Charles H. answered 05/30/20
Oxford Graduate Specializing in Theology & Philosophy
This is an interesting question that, I think, can be understood a couple different ways. If you mean "did Descartes try to systematize theology using a fixed set of propositions like Euclid did in geometry," then, in some ways, the answer is yes. However, this is exactly the sort of thing the field of systematic theology tries to do; and coming up with ultimate, unchanging truth-claims about God was especially the general approach to all theology through the Enlightenment.

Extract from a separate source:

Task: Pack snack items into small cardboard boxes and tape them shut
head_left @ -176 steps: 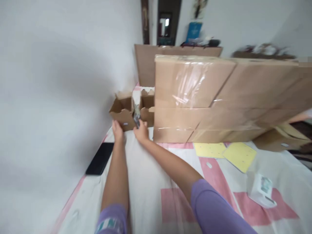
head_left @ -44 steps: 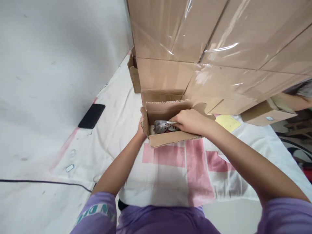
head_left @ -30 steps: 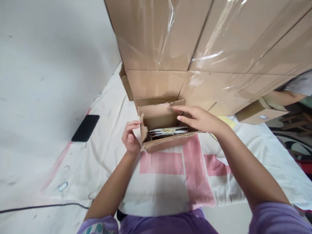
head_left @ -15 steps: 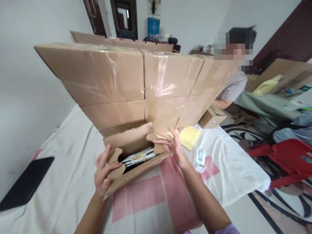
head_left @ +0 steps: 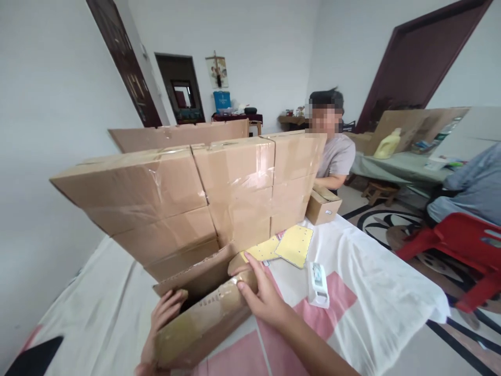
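Observation:
An opened cardboard box [head_left: 203, 324] lies near me on the cloth, tilted so that its taped side faces up toward me. Over its left end curl the fingers of my left hand [head_left: 158, 316], holding the edge and a flap. My right hand [head_left: 264, 295] grips the right end, thumb on the taped outside and fingers over the flap. The inside looks dark, and its contents are hidden from this angle. Two yellow sheets [head_left: 296, 245] lie just beyond my right hand. To the right of them is a white device with a small screen [head_left: 318, 284].
A tall wall of taped cardboard boxes [head_left: 242, 183] stands right behind the box. At its right end a person [head_left: 336, 156] is beside a smaller carton [head_left: 324, 206]. The table's cloth [head_left: 391, 292] ends at the right, near a red chair [head_left: 457, 256]. A black flat object [head_left: 37, 355] lies at lower left.
The box has tipped, so its side shows and the packets inside are out of sight. My right hand, spread beside the flap before, now grips the right end. The view has tilted up.

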A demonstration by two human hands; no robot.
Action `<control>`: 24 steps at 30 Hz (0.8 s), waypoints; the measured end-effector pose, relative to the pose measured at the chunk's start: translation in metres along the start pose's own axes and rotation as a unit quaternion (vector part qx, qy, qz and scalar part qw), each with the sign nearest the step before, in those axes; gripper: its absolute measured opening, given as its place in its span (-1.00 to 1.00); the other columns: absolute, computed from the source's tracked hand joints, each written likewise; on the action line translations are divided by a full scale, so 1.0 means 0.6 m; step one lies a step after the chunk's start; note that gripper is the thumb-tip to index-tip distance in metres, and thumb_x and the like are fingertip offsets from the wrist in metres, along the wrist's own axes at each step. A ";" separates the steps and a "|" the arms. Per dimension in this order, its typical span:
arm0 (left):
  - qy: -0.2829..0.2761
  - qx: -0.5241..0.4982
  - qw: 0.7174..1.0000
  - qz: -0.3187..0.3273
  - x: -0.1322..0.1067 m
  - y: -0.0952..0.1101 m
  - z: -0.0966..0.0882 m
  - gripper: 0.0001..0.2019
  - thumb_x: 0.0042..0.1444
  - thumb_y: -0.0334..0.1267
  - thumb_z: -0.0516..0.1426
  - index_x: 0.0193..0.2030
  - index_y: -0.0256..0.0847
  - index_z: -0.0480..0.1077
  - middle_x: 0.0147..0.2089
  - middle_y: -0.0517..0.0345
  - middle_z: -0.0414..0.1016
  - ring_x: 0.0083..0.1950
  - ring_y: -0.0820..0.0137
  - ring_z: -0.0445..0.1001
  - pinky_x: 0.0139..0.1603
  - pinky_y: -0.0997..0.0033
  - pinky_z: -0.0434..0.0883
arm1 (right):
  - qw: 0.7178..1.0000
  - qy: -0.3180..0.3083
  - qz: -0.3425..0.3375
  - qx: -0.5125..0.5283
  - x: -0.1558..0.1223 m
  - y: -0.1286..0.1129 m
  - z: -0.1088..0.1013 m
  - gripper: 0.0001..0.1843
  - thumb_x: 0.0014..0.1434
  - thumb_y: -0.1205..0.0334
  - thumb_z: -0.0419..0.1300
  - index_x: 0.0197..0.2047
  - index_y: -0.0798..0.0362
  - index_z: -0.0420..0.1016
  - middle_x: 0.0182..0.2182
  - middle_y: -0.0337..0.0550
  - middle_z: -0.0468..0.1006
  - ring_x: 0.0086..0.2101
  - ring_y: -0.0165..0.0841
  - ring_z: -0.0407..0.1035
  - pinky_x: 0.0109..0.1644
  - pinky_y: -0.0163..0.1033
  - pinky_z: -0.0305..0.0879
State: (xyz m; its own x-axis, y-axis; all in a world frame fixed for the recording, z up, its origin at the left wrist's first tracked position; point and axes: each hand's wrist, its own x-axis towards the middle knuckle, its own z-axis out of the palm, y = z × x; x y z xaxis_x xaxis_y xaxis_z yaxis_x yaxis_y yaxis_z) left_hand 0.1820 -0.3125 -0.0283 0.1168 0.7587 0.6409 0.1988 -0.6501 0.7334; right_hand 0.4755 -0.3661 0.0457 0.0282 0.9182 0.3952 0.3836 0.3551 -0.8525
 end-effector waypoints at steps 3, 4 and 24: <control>0.030 -0.002 0.994 -0.102 -0.003 0.031 0.016 -0.55 0.31 0.16 0.05 0.26 0.13 0.37 0.55 0.16 0.20 0.56 -0.06 0.15 0.45 -0.29 0.32 | 0.998 0.051 0.008 -0.029 0.006 -0.003 0.001 -0.27 0.36 0.21 0.13 0.53 -0.16 0.04 0.32 0.00 0.38 0.33 -0.11 0.26 0.43 0.07 0.23; 0.037 0.009 0.990 -0.133 -0.001 0.043 0.021 -0.52 0.30 0.07 0.09 0.33 0.15 0.29 0.61 0.19 0.03 0.58 -0.08 0.08 0.44 -0.29 0.33 | 0.997 0.064 0.015 -0.027 0.009 0.000 0.001 -0.24 0.33 0.24 0.14 0.54 -0.15 0.03 0.38 0.00 0.29 0.39 -0.11 0.17 0.45 0.10 0.20; -0.053 0.447 0.892 0.041 0.036 0.158 0.025 -0.76 0.31 -0.04 0.14 -0.09 -0.02 0.59 0.06 0.01 0.63 0.15 0.06 0.48 0.17 -0.02 0.21 | 0.984 0.042 0.011 -0.171 0.008 -0.016 -0.016 -0.59 0.40 0.17 0.02 0.09 0.00 0.65 0.34 0.06 0.44 0.25 -0.04 0.43 0.31 0.13 0.41</control>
State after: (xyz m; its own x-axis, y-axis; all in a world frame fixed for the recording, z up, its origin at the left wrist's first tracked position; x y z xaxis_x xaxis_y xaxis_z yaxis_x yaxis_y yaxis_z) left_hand 0.2179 -0.3572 0.0515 0.2486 0.7400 0.6250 0.8767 -0.4463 0.1797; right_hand 0.4808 -0.3668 0.0590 0.1115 0.9019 0.4173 0.6698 0.2420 -0.7020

If you mean "did Descartes try to use a mathematical-style reasoning for theology like Euclid did in geometry," then the answer is, again, in some ways yes. Since a major facet of all Cartesian thought is the subject-object dichotomy, where the subject is distinguished as the "thinking-thing" (res cogitans), and the object as the "extended-thing" (res extensa), then all of Cartesian thought, including his theology, is influenced by this paradigm. The difficulty is which side of the dichotomy should God be placed. In his Meditations, it appears that God is placed on the subjective side, as an idea of the "good" used to combat the thought experiment of an evil demon which is deceiving the mind. However, as many recent scholars have pointed out, God seems to be presupposed by Descartes, and come from some place outside the subject-object dichotomy. Jean-Luc Marion, for example, argues for a use of a phenomenology of "givenness" in Descartes; Bruce Ellis Benson argues along similar lines.